Cuando mis días son oscuros, él está para arrancarme una sonrisa. No es de muchas palabras, pero su mirada puede calmarme, contagiarme de la paz más infinita que existe. Dicen que las mentiras son malas, pero quizá él haya sido la mejor que he dicho en mi vida. Hoy hablaré de Rocco; mi mejor amigo, compañero de caminatas nocturnas y noches en vela.
Como quizá ya te hayas dado cuenta, Rocco es mi perro. Tiene seis años, pero sigue siendo un cachorro por dentro: juguetón, alegre y bonachón. Pero para que pueda llegar a mi vida, tuve que crear una situación alterna, sostener una mentira por muchos meses, incluso llegándomela a creer un poco. Para no alargar demasiado esa parte de la historia lo resumiré de la siguiente manera: aún vivía en la casa de mis abuelos y ellos no querían tener mascotas. Les dije que había ganado a Rocco (un pastor alemán de 3 meses) en un sorteo y que solo lo tendría hasta buscarle un hogar. Yo en aquel momento no estaba pasando por una buena situación económica; y decirle a mi abuela que tendría un perro de raza alemana que podría vender para ganar algo de dinero, por más frío que suene, la animó a aceptar para apoyarme. Yo sabía que no daría en adopción a Rocco y mucho menos lo vendería; había llegado para quedarse, de eso no había duda.
Era de esperarse que Rocco se ganara en poco tiempo el cariño y simpatía de todos. Cuando me sentí seguro, confesé la verdad, obteniendo una risa burlona de mi abuela (creo que no logré engañar a nadie). Rocco ha estado conmigo mientras vivía con mis abuelos y mi madre, en mi primera mudanza con Tefa arriba de la casa de mis abuelos, en la compra de nuestro primer departamento y en el del segundo, con el que al fin logramos tener el espacio ideal para él en casa; aunque sinceramente Rocco está donde estemos Tefa, Masha y yo, así sea en el recoveco más incómodo, con tal de estar juntos, él estará allí. ¡Cierto!

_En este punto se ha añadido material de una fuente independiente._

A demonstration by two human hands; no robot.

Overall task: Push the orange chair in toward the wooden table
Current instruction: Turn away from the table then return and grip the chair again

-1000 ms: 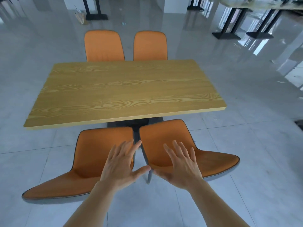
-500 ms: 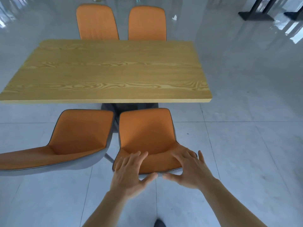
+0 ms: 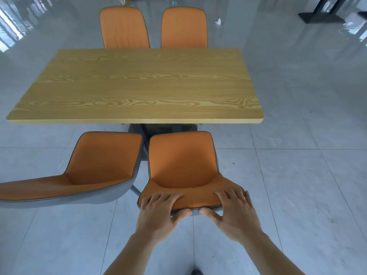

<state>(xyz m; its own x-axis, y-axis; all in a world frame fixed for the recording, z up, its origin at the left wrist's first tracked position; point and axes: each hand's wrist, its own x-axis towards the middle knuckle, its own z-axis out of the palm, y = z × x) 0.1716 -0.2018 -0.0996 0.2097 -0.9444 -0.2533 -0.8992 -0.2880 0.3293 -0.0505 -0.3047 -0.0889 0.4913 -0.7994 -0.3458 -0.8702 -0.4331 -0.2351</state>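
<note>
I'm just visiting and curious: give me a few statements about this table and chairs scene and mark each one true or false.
1. Both hands rest on the top edge of the near right chair's backrest. True: the left hand and right hand grip it, fingers over the front, thumbs behind.
2. The wooden table has plates on it. False: its top is bare.
3. Four orange chairs are in view. True: two on the near side, two on the far side.
4. The held chair's seat is already tucked under the table. False: the whole seat shows in front of the table's near edge.
5. The near left chair is being held too. False: no hand touches it.
</note>
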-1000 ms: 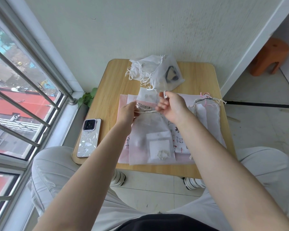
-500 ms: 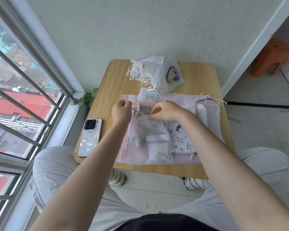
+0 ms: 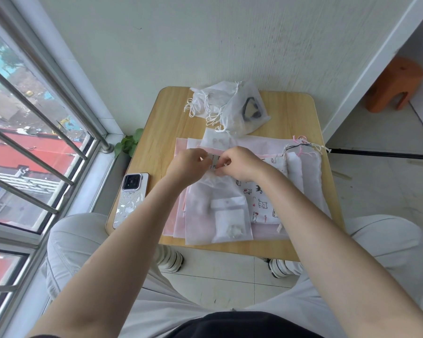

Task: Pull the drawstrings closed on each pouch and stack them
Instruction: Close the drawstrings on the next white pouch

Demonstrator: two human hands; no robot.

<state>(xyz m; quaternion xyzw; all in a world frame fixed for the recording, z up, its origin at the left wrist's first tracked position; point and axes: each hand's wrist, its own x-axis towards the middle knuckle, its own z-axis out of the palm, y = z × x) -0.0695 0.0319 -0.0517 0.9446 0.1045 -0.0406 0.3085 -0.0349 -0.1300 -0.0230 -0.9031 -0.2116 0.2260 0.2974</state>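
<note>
Both hands met at the gathered mouth of a translucent white drawstring pouch (image 3: 215,213), which lay flat on top of a spread of pale pink and white pouches (image 3: 261,230) near the front edge of the light wooden tabletop (image 3: 166,113). The left hand (image 3: 186,164) had its grip curled and pinching the pouch's neck from the left, while the right hand (image 3: 239,163) pinched what looked like the thin white cord at the same spot; the cord itself was too fine to make out clearly. The main risk, as I judged it, was that pulling the cord with too loose a hold on the neck would drag the whole light pouch, and the slippery sheets under it, toward the tabletop's near edge, where the lower hem already hung close to the drop. A jerky pull could also bunch the fabric unevenly or slip the cord out of the fingers. The heap of white pouches already drawn shut (image 3: 220,103) sat well apart at the far side, so a reach across to stack this one might brush the white phone (image 3: 130,196) lying at the left edge or tangle the loose cords of the cat-print pouch (image 3: 261,201) beside it.
</note>
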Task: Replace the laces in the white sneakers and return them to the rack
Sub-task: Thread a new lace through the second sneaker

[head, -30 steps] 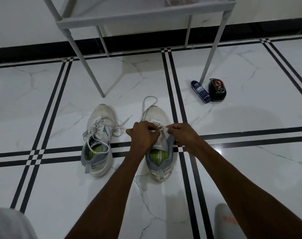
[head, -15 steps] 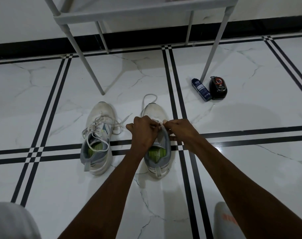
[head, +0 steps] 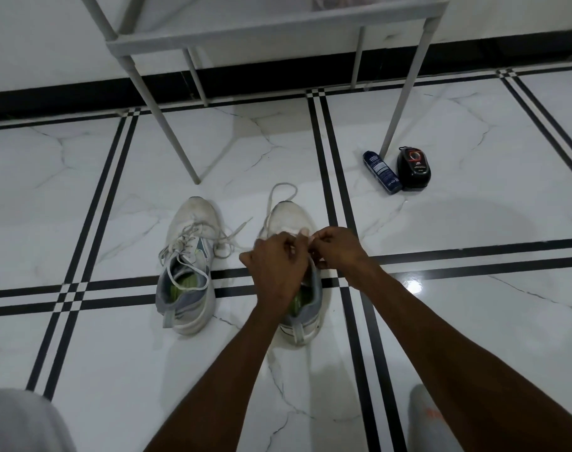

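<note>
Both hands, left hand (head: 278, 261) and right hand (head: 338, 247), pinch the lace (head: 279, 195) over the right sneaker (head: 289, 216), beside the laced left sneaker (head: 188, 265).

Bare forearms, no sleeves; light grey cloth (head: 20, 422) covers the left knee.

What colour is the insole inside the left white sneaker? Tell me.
Lime green insole, seen through the left white sneaker's opening; the head view shows it.

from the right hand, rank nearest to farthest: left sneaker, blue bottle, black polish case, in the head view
From the right hand:
1. left sneaker, on its left
2. blue bottle, ahead on its right, by the rack leg
3. black polish case, just beyond the bottle
</note>
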Motion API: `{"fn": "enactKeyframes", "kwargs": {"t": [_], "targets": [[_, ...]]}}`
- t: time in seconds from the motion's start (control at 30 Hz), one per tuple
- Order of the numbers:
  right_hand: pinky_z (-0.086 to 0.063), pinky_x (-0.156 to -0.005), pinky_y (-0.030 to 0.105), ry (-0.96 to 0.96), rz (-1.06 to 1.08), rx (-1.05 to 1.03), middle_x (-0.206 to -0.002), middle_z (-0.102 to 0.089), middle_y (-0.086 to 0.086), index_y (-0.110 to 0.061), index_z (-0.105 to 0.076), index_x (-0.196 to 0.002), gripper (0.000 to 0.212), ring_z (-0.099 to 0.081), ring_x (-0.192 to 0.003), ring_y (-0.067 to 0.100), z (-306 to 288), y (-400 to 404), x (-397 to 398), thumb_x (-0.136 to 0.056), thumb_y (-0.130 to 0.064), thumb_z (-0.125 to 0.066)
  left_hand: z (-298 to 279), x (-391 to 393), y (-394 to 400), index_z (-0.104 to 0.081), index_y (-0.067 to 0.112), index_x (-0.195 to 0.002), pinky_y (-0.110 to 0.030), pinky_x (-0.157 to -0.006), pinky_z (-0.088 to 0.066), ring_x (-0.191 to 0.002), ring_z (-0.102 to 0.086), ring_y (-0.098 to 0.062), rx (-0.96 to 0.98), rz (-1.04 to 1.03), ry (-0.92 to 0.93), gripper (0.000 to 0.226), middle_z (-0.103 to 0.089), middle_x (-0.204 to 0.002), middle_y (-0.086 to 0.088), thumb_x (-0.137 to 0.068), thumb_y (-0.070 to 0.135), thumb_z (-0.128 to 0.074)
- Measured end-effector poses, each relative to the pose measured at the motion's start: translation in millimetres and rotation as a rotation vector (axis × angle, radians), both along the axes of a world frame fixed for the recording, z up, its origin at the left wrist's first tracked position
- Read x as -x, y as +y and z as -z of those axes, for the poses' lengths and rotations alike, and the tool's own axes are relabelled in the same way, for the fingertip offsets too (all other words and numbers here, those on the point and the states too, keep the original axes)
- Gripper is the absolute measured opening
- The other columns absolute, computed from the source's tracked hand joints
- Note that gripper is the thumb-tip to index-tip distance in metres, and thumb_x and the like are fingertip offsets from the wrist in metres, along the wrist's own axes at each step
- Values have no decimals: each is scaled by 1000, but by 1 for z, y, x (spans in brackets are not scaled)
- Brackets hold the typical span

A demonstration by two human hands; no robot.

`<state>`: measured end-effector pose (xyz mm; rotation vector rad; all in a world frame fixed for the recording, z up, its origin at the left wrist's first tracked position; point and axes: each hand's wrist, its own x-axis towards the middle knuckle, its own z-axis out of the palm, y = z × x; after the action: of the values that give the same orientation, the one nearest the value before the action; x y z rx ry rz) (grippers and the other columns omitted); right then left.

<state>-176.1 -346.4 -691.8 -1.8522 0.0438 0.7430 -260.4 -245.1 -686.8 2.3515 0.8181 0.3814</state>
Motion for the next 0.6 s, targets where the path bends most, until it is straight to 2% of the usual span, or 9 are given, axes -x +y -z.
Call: {"fn": "enactKeyframes", "kwargs": {"t": [0.07,0.17,0.23,0.33,0.37,0.43,0.5,0.57,0.6], "targets": [[-62,-80,47,-44,-70,62,-86,-73,18,-8,-69,-82,14,-73,-80,31,-2,0,-4,-93,-14,-62,-3,-1,-2,-67,30,-75,-39,-87,-30,-83,-61,-9,102,22,63,32,-68,-73,14,-92,55,-57],[-62,-80,43,-19,-121,-18,-96,-73,21,-2,-65,-96,10,-74,-81,23,-14,-14,-16,-98,-6,-56,3,2,2,-66,31,-71,-42,-90,-32,-86,-64,-12,93,19,102,25,-70,-74,13,-87,48,-60],[-62,-79,41,-165,153,-82,-95,-73,17,-4,-63,-99,11,-74,-81,23,-26,-29,-34,-99,-6,-53,9,5,3,-66,29,-68,-40,-87,-29,-82,-63,-12,86,20,92,27,-68,-69,12,-87,46,-60],[-61,-78,45,-456,851,-108,-88,-70,11,-13,-57,-100,11,-72,-75,22,-40,-55,-67,-98,-14,-46,12,5,1,-63,29,-65,-40,-84,-29,-78,-61,-11,74,23,53,26,-63,-63,13,-87,43,-59],[-60,-78,47,-542,920,-100,-90,-69,11,-16,-54,-99,9,-71,-77,23,-41,-58,-72,-95,-18,-46,13,6,1,-64,29,-66,-41,-84,-30,-78,-61,-10,75,23,62,26,-63,-64,13,-87,43,-58],[-61,-80,43,-666,724,-95,-107,-65,13,-18,-53,-108,15,-69,-91,24,-37,-53,-65,-93,-17,-54,14,6,2,-66,29,-67,-42,-85,-31,-78,-61,-10,79,20,59,26,-64,-64,13,-87,44,-58],[-56,-87,21,-708,298,53,-130,-51,12,-13,-53,-129,40,-60,-107,19,-21,-38,-47,-92,-11,-66,11,5,2,-66,29,-67,-42,-85,-31,-79,-61,-11,83,14,50,25,-64,-64,13,-87,42,-59],[-44,-89,9,-665,-80,195,-130,-52,14,-9,-62,-128,40,-58,-109,20,-7,-25,-26,-89,-12,-71,13,3,3,-67,29,-67,-43,-87,-33,-80,-61,-11,100,19,49,24,-65,-66,13,-87,41,-59],[-45,-88,13,-631,-208,238,-122,-58,15,-7,-69,-119,31,-61,-107,22,-1,-19,-18,-88,-12,-72,13,3,3,-68,30,-68,-44,-88,-35,-80,-62,-12,116,27,36,24,-66,-66,12,-87,42,-58]]}}
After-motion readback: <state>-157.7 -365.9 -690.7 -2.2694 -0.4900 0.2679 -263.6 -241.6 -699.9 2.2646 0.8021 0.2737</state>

Masha es nuestra gata, pero de ella hablaré en otra historia.
¿Por qué Rocco es especial para mí? Es una pregunta que solo los que han amado a una mascota quizá puedan contestarla a fondo. Rocco es mi lugar seguro, aunque de afuera pareciese que soy yo el que hace todo por él: lo alimenta, lo saca a pasear, lo cuida; es él el que le ha aportado más. Rocco ha sido principalmente la razón por la que he podido aguantar por cuatro años un trabajo totalmente remoto —ojo, no busco quejarme ni ser poco agradecido con mi empleo— pero realmente no considero que sea fácil trabajar 100% sin interacción real con otras personas; gracias a Rocco he tenido a un compañero fiel que me ha permitido enfocarme cada vez que me he sentido perdido; que cuando he pasado por un día difícil, su mirada acogedora y el simple hecho de que se echara a mi lado me hacía reconfortarme.
Rocco me ha enseñado a ser más humano y que muchas veces no son necesarias tantas palabras, sino darnos un abrazo sin miedo a demostrar lo que sentimos. Rocco me ha hecho dar cuenta que la vida no se trata de esperar a que el tesoro anhelado se aparezca delante de nosotros para recién ser felices, que en lo más sencillo está el gusto, que no importa que todos los días salgamos a caminar a la misma hora, hay que emocionarnos igual como si se tratase de la primera vez.
Cuando queremos a alguien no andamos pensando en el tiempo ni en que los años pasan demasiado rápido; pero estoy seguro de que cuando amamos a una mascota o hemos visto partir a alguna, es inevitable que alguna vez venga ese pensamiento a nuestra cabeza. Es injusto, lo sé, pero el tiempo con nuestros amigos de cuatro patas es corto a comparación del que compartiremos con otros compañeros humanos. Trato de no gastar mi mente mucho en eso, pero no voy a negar que me aterra que ese día llegue; debo admitir que no estoy listo y que posiblemente jamás lo esté. Pero también sé que el tiempo que sea, lo disfrutaremos juntos e intentaré contagiarme cada vez más de su energía, de su capacidad por disfrutar la vida como si todo fuera una sorpresa. Sé que hay temas de espacio y presupuesto que considerar primero, y es totalmente entendible; pero les recomiendo a todas las personas que puedan vivir de forma responsable con una mascota, que lo hagan. ¿Un perro o un gato? Ya va a depender de tu personalidad; pero una mascota no solo te ayudará a ser más responsable, sino a entenderte más como persona y ver otra capa distinta de amor. Pueden decir muchas cosas o existir teorías científicas aguafiestas que quieran justificar la relación entre una persona y un animal; pero yo estoy seguro de que, así como nosotros podemos llegar a amarlos, ellos nos aman de una forma única e incondicional.